> [What to produce] All lines in the records that carry the string "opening" are to be shown.

Dataset records
____
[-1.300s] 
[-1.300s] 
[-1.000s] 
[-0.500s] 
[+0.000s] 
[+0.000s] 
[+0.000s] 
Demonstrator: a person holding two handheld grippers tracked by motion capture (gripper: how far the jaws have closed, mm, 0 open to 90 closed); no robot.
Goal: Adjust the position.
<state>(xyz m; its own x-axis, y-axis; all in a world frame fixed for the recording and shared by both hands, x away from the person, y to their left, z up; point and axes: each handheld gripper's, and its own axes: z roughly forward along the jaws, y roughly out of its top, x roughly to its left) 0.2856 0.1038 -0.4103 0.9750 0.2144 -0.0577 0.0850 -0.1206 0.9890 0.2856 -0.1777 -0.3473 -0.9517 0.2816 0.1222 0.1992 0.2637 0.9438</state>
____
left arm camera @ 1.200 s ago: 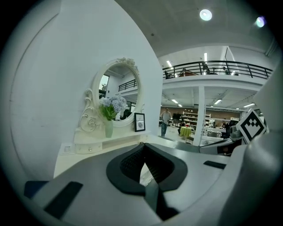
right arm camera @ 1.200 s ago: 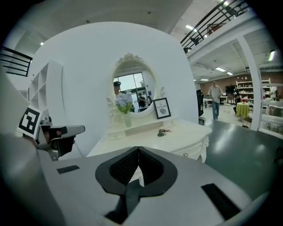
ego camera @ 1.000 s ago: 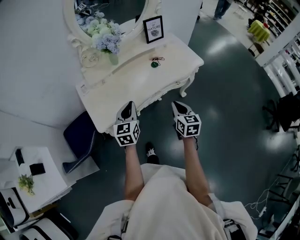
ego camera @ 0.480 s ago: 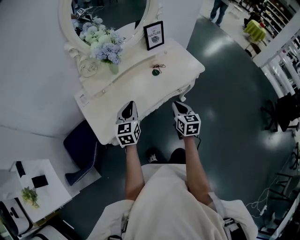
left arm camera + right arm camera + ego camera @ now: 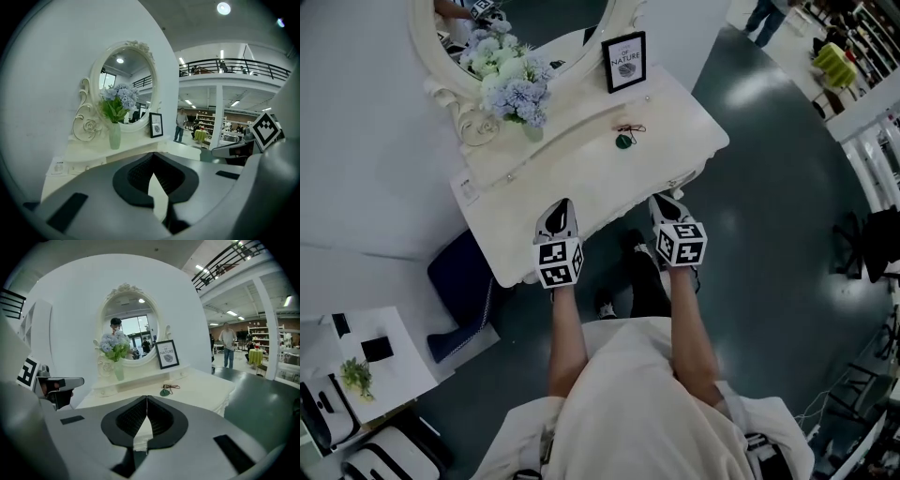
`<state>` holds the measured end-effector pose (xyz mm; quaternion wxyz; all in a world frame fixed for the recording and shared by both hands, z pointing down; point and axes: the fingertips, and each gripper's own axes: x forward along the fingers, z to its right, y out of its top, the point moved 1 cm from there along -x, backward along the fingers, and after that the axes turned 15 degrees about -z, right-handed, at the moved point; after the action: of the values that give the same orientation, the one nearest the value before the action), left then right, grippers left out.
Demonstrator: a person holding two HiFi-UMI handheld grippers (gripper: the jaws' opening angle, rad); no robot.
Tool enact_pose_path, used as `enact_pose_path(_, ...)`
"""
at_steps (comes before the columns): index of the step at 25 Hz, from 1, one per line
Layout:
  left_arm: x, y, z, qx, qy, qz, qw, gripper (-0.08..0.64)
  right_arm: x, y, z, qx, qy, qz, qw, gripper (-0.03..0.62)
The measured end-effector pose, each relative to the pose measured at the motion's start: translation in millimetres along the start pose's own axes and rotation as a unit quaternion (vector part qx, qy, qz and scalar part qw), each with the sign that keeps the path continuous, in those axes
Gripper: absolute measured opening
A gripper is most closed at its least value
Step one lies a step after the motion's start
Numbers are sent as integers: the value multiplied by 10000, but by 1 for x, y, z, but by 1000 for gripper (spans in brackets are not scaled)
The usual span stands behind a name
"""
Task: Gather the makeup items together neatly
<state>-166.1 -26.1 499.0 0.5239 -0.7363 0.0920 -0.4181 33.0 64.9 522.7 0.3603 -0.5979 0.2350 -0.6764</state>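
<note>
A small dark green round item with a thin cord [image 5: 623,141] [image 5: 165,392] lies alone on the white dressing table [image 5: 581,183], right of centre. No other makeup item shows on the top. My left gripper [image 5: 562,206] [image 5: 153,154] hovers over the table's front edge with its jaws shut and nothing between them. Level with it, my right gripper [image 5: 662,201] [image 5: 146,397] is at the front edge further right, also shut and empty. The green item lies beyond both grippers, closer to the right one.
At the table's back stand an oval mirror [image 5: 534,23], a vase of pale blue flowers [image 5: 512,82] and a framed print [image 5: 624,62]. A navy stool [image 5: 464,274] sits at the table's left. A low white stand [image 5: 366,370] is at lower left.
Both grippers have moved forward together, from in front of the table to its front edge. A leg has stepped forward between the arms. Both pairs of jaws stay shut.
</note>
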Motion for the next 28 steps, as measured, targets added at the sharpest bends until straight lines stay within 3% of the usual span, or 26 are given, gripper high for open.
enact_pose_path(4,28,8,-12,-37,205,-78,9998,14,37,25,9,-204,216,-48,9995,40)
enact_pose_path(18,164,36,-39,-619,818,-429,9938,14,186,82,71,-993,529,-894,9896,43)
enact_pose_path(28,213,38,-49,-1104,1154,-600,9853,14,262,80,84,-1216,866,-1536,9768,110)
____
> [Written solution]
Demonstrator: a person holding two HiFi-UMI handheld grippers (gripper: the jaws' opening angle, rad); no robot.
Gripper: absolute measured opening

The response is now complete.